- Assignment:
The records that follow are to be repeated exactly, in full.

(Records excerpted from a collection)
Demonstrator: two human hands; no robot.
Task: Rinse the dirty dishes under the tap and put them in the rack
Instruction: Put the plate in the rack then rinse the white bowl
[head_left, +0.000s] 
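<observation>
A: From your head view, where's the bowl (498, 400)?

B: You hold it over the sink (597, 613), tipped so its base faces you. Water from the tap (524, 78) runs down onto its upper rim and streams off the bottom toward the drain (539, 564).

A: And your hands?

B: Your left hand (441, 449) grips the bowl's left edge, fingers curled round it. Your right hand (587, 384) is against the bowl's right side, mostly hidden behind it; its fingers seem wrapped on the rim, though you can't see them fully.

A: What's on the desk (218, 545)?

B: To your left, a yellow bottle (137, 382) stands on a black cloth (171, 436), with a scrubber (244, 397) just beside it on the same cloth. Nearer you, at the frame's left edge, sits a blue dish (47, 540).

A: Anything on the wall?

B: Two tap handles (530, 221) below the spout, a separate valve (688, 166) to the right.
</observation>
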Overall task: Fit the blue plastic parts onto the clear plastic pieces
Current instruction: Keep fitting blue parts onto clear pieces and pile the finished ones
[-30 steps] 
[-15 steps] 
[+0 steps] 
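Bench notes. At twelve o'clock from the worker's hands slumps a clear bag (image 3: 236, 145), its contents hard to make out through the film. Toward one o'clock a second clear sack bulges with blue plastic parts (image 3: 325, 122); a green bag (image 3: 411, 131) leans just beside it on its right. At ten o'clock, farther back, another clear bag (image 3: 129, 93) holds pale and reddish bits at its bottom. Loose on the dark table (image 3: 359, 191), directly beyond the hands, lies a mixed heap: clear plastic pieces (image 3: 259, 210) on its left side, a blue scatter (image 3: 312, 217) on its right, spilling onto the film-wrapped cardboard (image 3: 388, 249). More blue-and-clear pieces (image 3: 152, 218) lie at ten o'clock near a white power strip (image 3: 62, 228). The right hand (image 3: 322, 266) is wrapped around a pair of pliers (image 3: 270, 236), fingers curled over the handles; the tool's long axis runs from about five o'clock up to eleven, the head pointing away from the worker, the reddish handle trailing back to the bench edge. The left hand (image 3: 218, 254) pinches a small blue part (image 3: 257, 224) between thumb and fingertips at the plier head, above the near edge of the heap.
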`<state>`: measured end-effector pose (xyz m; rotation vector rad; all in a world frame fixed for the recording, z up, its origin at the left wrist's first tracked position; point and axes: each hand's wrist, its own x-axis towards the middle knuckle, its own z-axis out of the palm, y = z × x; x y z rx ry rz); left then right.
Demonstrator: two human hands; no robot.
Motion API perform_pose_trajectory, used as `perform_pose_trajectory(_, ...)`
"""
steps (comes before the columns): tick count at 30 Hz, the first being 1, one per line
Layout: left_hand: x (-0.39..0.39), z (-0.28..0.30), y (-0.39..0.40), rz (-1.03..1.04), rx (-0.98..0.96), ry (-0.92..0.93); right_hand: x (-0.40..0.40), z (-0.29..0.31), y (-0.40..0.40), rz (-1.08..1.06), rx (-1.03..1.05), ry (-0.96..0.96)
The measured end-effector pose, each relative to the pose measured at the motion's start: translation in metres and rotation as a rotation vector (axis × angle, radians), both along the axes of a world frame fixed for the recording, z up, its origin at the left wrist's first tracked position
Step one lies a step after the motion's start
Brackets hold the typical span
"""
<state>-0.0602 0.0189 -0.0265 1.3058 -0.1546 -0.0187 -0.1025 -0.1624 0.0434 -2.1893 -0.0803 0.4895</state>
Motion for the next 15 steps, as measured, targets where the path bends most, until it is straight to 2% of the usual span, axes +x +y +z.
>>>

- Result of this task:
Demonstrator: two human hands; no robot.
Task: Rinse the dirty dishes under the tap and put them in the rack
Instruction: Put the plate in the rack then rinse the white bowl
[head_left, +0.000s] 
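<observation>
A: From your head view, where's the bowl (498, 400)?

B: You hold it over the sink (597, 613), tipped so its base faces you. Water from the tap (524, 78) runs down onto its upper rim and streams off the bottom toward the drain (539, 564).

A: And your hands?

B: Your left hand (441, 449) grips the bowl's left edge, fingers curled round it. Your right hand (587, 384) is against the bowl's right side, mostly hidden behind it; its fingers seem wrapped on the rim, though you can't see them fully.

A: What's on the desk (218, 545)?

B: To your left, a yellow bottle (137, 382) stands on a black cloth (171, 436), with a scrubber (244, 397) just beside it on the same cloth. Nearer you, at the frame's left edge, sits a blue dish (47, 540).

A: Anything on the wall?

B: Two tap handles (530, 221) below the spout, a separate valve (688, 166) to the right.
</observation>
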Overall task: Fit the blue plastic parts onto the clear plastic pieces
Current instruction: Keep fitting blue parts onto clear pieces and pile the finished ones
[-30 steps] 
[-15 steps] 
[+0 steps] 
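Bench notes. At twelve o'clock from the worker's hands slumps a clear bag (image 3: 236, 145), its contents hard to make out through the film. Toward one o'clock a second clear sack bulges with blue plastic parts (image 3: 325, 122); a green bag (image 3: 411, 131) leans just beside it on its right. At ten o'clock, farther back, another clear bag (image 3: 129, 93) holds pale and reddish bits at its bottom. Loose on the dark table (image 3: 359, 191), directly beyond the hands, lies a mixed heap: clear plastic pieces (image 3: 259, 210) on its left side, a blue scatter (image 3: 312, 217) on its right, spilling onto the film-wrapped cardboard (image 3: 388, 249). More blue-and-clear pieces (image 3: 152, 218) lie at ten o'clock near a white power strip (image 3: 62, 228). The right hand (image 3: 322, 266) is wrapped around a pair of pliers (image 3: 270, 236), fingers curled over the handles; the tool's long axis runs from about five o'clock up to eleven, the head pointing away from the worker, the reddish handle trailing back to the bench edge. The left hand (image 3: 218, 254) pinches a small blue part (image 3: 257, 224) between thumb and fingertips at the plier head, above the near edge of the heap.
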`<state>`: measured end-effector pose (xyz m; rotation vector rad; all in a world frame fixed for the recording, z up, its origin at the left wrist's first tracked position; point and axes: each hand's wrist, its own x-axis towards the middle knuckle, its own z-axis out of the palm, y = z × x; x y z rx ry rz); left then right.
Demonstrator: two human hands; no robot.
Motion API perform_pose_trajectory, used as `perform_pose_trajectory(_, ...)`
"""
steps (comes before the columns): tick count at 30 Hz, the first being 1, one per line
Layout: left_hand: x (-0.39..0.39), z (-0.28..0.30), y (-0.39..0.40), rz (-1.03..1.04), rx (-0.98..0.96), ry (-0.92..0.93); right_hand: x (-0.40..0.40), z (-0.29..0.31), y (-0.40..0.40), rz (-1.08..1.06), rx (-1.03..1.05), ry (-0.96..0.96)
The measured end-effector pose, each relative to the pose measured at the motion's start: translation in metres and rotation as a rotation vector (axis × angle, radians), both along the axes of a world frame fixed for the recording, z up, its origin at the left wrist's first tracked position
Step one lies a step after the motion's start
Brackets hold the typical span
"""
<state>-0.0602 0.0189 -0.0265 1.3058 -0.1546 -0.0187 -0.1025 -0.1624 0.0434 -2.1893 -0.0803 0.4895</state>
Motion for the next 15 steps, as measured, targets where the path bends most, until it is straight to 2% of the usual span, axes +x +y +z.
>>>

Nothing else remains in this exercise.